Un sirviente les acompañó a una sala que precedía al comedor. El conde y sus invitados, incluso el pequeño Raymond, vestían esmoquin.
– Nosotros somos nosotros -susurró Ferdinand a su hijo-, nuestro mundo es el de la inteligencia.
– No te preocupes. Me sentiría ridículo en uno de esos chismes, mira al niño…
El conde le presentó a sus invitados, tres hombres y dos mujeres, además del abogado. Ferdinand se dijo que aquel castillo no tenía dama, puesto que ninguna de las mujeres le fue presentada como la señora de la casa.
– El barón Von Steiner, su esposa, la baronesa Von Steiner, el conde y la condesa Von Trotta, y un colega suyo de la Universidad de Berlín, Henrich Marbung. Al caballero Saint-Martin ya le conoce, lo mismo que a mi hijo Raymond…
Mientras tomaban una copa de champán la conversación fue intrascendente. Hasta el primer plato Ferdinand no se dio cuenta de que estaba compartiendo cena con un grupo de fascistas refinados.
– Alemania entera está entusiasmada con Rahn -afirmó el profesor de la Universidad de Berlín- y no es para menos. Rahn ha sido capaz de ver donde otros no ven nada, sólo piedras o palabras.
– ¿Se refiere a Otto Rahn, el autor de Cruzada contra el Grial ? -preguntó Ferdinand.
– Al mismo. Un hombre ilustre al que tengo el honor de conocer. Estoy aquí con el encargo de encontrar…
– ¿El Grial? -preguntó Ferdinand divertido.
– ¿Le sorprende, profesor?
– Me sorprende que un profesor de la Universidad de Berlín venga a buscar algo que no existe. El Grial es un mito, un invento muy oportuno como recurso literario.
– ¿Niega usted su existencia? -quiso saber el conde Von Trotta.
– Naturalmente. No niego que el libro de Rahn tenga imaginación, ya que ha sido capaz de elaborar unas teorías sugestivas, pero carece de valor histórico, lo que no es de extrañar habida cuenta que ese señor no es historiador, sino escritor, de manera que ha dejado suelta su imaginación de manera brillante.
– Pero ¡cómo se atreve…! -exclamó sin ocultar su ira el profesor Marbung-. Debe usted saber que Rahn ha bebido de las mejores fuentes, conoce esta tierra mejor que usted y todas sus teorías están fundadas en hechos; ninguna de sus afirmaciones es gratuita.
– Siento contradecirle, pero no es así. Sé que sus libros se han convertido en grandes éxitos y que mucha gente cree a pies juntillas sus especulaciones, pero el Languedoc que describe no es real y sus imaginativas hipótesis no están asentadas científicamente en nada que las sostenga -insistió Ferdinand.
– Es usted muy contundente en sus juicios -afirmó el barón Von Steiner.
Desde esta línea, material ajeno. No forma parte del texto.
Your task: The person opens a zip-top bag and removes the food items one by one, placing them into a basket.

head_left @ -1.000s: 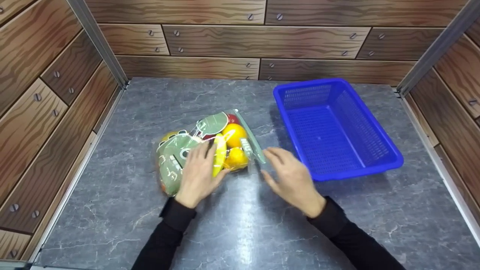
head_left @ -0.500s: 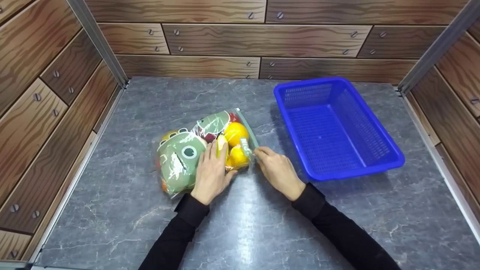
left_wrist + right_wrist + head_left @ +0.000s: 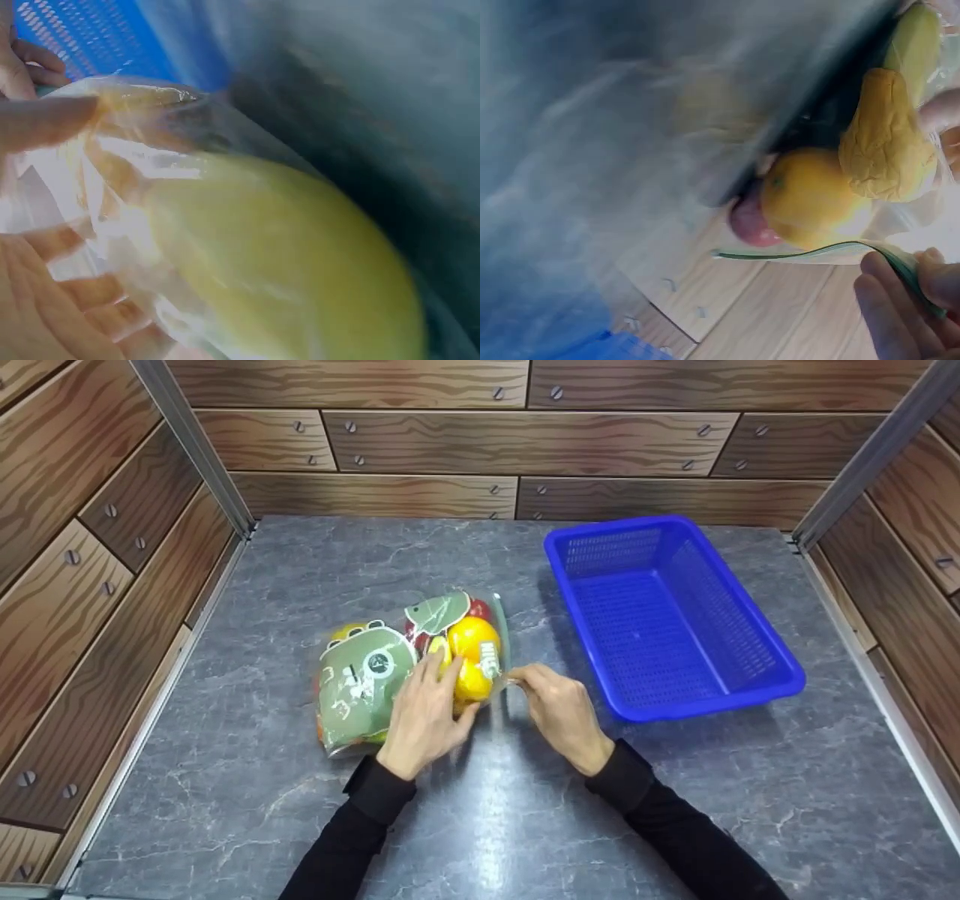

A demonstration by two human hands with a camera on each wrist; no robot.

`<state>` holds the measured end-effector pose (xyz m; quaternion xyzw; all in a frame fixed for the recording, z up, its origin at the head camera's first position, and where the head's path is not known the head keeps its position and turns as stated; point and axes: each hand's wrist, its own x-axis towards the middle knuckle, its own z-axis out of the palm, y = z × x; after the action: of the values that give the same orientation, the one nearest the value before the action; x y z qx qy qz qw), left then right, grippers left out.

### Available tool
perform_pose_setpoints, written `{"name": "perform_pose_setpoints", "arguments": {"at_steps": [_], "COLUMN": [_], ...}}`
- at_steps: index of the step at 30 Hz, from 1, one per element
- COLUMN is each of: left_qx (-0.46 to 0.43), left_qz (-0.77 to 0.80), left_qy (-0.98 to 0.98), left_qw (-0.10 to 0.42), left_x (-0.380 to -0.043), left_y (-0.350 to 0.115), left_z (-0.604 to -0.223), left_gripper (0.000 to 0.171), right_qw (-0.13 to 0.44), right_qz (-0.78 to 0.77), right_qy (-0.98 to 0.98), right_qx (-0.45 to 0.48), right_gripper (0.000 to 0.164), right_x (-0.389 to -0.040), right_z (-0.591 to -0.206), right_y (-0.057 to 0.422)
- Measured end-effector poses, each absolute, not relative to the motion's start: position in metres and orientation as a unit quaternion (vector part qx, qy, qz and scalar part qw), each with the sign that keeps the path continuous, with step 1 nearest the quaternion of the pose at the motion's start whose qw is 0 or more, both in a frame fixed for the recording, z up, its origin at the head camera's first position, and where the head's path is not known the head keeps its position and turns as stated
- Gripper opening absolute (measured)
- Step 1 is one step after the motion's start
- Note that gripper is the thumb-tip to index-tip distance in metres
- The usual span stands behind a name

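A clear zip bag (image 3: pixel 360 682) printed with a green cartoon animal lies on the grey tabletop, full of fruit. My left hand (image 3: pixel 424 724) holds it from above, fingers bent over the top and thumb at the near side. Between thumb and index finger, my right hand (image 3: pixel 562 720) pinches the near end of the green zip strip (image 3: pixel 504 630). Through the plastic show an orange (image 3: pixel 810 199), a wrinkled pear-shaped yellow fruit (image 3: pixel 885 142), a red fruit (image 3: pixel 750 217) and a large yellow-green piece (image 3: pixel 300 255). The left fingers cover part of the contents.
A blue plastic basket (image 3: pixel 709 707) with mesh sides stands right of the bag, near the right hand. Wood-patterned panels (image 3: pixel 420 442) close off the back and both sides. Metal posts (image 3: pixel 191 442) mark the corners.
The right hand has come left and taken hold of the zip strip's end. The strip now stands steeper. The left hand has slid right, its fingers more bent. The basket has stayed put.
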<state>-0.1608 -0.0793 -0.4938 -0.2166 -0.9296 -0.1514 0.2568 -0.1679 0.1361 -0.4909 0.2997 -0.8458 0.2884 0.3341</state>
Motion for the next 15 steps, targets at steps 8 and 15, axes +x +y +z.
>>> {"name": "perform_pose_setpoints", "arguments": {"at_steps": [8,15], "left_qx": [-0.256,-0.280], "left_qz": [-0.205,-0.219], "left_qy": [-0.885,-0.845], "left_qw": [0.331,0.401], "left_x": [-0.150,-0.140], "left_y": [-0.066,-0.059], "left_z": [-0.470,-0.447], "left_gripper": [0.046,0.009], "right_qw": [0.369,0.401], "right_qz": [0.316,0.353], "right_qy": [-0.817,-0.786], "right_qx": [0.311,0.313], "right_gripper": [0.011,0.016], "right_x": [-0.153,-0.142], "right_z": [-0.467,-0.441], "right_y": [0.129,0.129]}}
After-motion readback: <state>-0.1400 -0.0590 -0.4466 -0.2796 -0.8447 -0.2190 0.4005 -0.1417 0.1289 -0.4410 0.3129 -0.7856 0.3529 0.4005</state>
– Soy contundente a la hora de hablar de lo que sé y me niego a que se reescriba la historia por mucho que ésta pueda salir embellecida del intento. En cuanto al propósito de Otto Rahn, tal y como él confiesa, de encontrar un hilo conductor entre Montségur y el Montsalvat, el castillo de su Wolfram von Eschenbach, el autor de Parsifal , es un ejercicio tan bello como inútil. Siento no poder complacerles con otra opinión.
– Si he acudido al profesor Arnaud para que certificara la autenticidad de la crónica de fray Julián, es precisamente porque cuenta con el respeto de la sociedad académica -afirmó el conde d'Amis-. El profesor jamás daría su nihil obstat a nada de lo que no estuviera realmente seguro. De manera que para mí tiene un valor incalculable su reconocimiento de los pergaminos familiares.
– Quizá fuera posible intentar convencer al profesor de que colabore con nosotros -sugirió la baronesa Von Steiner.
– ¿Colaborar? No creo que el profesor sea uno de los nuestros -dijo el abogado Saint-Martin-, yo creo que más bien sería un obstáculo…
– No les entiendo, caballeros… -dijo Ferdinand.
– Señor, formamos parte de una… de una sociedad cultural; queremos buscar la verdad sobre el misterio cátaro y a ser posible encontrar el Grial, por más que usted no crea en su existencia. Pero si la suya es una opinión docta, otros académicos mantienen tesis contrarias y…
– Ningún académico serio cree en el Grial -cortó Ferdinand interrumpiendo el parlamento del conde Von Steiner.
– Usted sólo cree lo que ve -sentenció el conde.
– Yo soy un profesor, mis armas son la ciencia y la razón.
– ¿Cree usted en Dios, profesor? -le preguntó la condesa Von Trotta.
– Es una pregunta que me hicieron hace unos días y que considero del todo impertinente. Lo que yo crea o deje de creer pertenece a mi ámbito privado y nada tiene que ver con mi actividad científica.